— À propos, continua le malin jeune homme, ne deviez-vous pas m’apporter une certaine lettre ?
— Je l’ai dans mon sac. La voilà…
— Et même me la laisser, je crois ?
— À une condition…
— C’est très juste ce que je vous dis là, et c’est à cet âge que la femme peut vraiment inspirer l’amour, le vrai amour.
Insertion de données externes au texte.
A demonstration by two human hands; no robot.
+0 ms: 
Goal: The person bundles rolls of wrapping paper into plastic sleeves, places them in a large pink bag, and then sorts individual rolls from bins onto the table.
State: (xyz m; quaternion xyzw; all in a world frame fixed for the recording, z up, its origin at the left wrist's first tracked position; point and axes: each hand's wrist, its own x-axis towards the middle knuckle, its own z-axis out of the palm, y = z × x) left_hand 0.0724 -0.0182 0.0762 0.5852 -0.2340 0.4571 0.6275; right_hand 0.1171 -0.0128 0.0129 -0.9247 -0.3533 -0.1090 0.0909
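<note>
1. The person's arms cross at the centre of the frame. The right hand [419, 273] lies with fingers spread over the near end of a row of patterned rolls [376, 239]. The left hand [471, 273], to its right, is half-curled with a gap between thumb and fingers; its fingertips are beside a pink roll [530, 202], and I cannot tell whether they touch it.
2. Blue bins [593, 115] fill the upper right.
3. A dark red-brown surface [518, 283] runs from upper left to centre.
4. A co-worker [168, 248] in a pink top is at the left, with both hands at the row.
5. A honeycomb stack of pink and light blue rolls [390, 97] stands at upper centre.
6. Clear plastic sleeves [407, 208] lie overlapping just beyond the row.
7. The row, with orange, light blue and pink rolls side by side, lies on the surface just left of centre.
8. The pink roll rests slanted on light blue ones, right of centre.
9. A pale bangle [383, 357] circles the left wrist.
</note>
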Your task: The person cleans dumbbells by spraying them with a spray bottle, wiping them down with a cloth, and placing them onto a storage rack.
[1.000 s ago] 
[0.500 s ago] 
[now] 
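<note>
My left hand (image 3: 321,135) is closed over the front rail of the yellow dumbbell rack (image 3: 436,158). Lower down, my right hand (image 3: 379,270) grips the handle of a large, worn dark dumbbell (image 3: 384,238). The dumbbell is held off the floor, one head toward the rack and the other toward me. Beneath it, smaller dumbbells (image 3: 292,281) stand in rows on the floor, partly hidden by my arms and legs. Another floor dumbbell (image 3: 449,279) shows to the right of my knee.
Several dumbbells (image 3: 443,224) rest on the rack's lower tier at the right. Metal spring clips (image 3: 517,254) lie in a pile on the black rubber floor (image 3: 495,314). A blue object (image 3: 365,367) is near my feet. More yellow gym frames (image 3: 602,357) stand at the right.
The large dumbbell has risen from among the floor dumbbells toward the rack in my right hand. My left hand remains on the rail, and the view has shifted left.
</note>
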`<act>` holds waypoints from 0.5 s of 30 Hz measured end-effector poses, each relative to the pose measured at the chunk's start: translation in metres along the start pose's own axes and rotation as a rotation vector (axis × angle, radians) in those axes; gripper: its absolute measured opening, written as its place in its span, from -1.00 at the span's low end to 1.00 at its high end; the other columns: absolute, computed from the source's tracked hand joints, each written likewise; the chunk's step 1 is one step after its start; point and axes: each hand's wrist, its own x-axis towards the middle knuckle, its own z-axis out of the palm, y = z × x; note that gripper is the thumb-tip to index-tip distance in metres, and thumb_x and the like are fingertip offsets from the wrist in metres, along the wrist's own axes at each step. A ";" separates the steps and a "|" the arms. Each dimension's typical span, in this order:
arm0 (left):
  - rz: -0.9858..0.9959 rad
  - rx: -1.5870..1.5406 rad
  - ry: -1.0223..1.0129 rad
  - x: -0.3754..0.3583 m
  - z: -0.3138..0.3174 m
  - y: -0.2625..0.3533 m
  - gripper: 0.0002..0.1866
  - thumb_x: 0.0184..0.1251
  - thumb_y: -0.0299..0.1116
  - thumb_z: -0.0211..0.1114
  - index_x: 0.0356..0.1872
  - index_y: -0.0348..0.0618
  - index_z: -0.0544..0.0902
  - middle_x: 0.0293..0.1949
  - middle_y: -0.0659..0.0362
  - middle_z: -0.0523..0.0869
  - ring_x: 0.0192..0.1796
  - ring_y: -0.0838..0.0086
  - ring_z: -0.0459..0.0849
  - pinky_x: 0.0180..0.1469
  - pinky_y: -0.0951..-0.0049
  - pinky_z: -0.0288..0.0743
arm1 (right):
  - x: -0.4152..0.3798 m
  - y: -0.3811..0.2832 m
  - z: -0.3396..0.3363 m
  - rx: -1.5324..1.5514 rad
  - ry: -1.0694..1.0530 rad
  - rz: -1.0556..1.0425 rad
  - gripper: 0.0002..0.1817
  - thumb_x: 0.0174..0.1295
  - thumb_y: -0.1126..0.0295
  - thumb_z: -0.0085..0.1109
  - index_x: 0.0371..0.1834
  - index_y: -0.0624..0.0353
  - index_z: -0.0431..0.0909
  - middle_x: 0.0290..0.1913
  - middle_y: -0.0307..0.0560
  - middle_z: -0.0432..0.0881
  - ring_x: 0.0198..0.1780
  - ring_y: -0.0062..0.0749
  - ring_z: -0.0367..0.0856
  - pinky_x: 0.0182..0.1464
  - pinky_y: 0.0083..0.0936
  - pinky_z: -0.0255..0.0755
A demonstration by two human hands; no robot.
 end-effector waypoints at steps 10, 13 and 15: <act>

On regarde les jeunes filles, on les admire, on a pour elles un sentiment frais et charmant, mais on n’aime vraiment que la femme, la femme qui arrive, comme vous, à l’épanouissement de sa beauté… Alors, cette lettre, vous allez me la laisser, n’est-ce pas ?…
Maurice s’était rapproché, il regardait Mme de Saint-Crépin dans les yeux, il avait saisi la main qui tenait la lettre, il la tapotait avec attendrissement ; elle le laissait faire et tournait vers lui des yeux blancs et humides.
Enfin il jugea que son émotion était à point et il lâcha son argument suprême ; se penchant encore plus vers elle, il lui murmura :
— Et puis, vous savez, je les ai vos palmes, ça y est…
— Vrai, c’est fait ?
Elle eut un mouvement de surprise, d’émotion ; elle porta ses mains à son front et la lettre resta entre les doigts de Maurice.
Il se leva pour l’escamoter plus facilement et lui donna à la place celle qu’il venait de recevoir.
— Oh ! quel bonheur ! s’écria-t-elle en tapant des mains.
— Vous ne regrettez pas trop Comtois ?
— Pas du tout.
— Et vous savez, nous serons aussi généreux que lui : dès qu’il nous sera possible, vous aurez la rosette.
— Oh ! merci, merci…
Elle avait pris les mains du jeune homme et les secouait avec véhémence.
— Que ne ferait-on pas pour vous ! dit-il.
— Vous êtes si gentil, soupira-t-elle avec un long regard qui donnait au mot une double entente.
Il y eut un silence assez long et assez pénible. Maurice attendait qu’elle parte, maintenant ; mais elle ne l’entendait pas ainsi : ils étaient seuls, l’occasion était trop belle, elle voulait risquer sa chance jusqu’au bout.
— Alors, vous gardez ma lettre ? dit-elle enfin.
— Mais oui, puisque vous voulez bien me la laisser.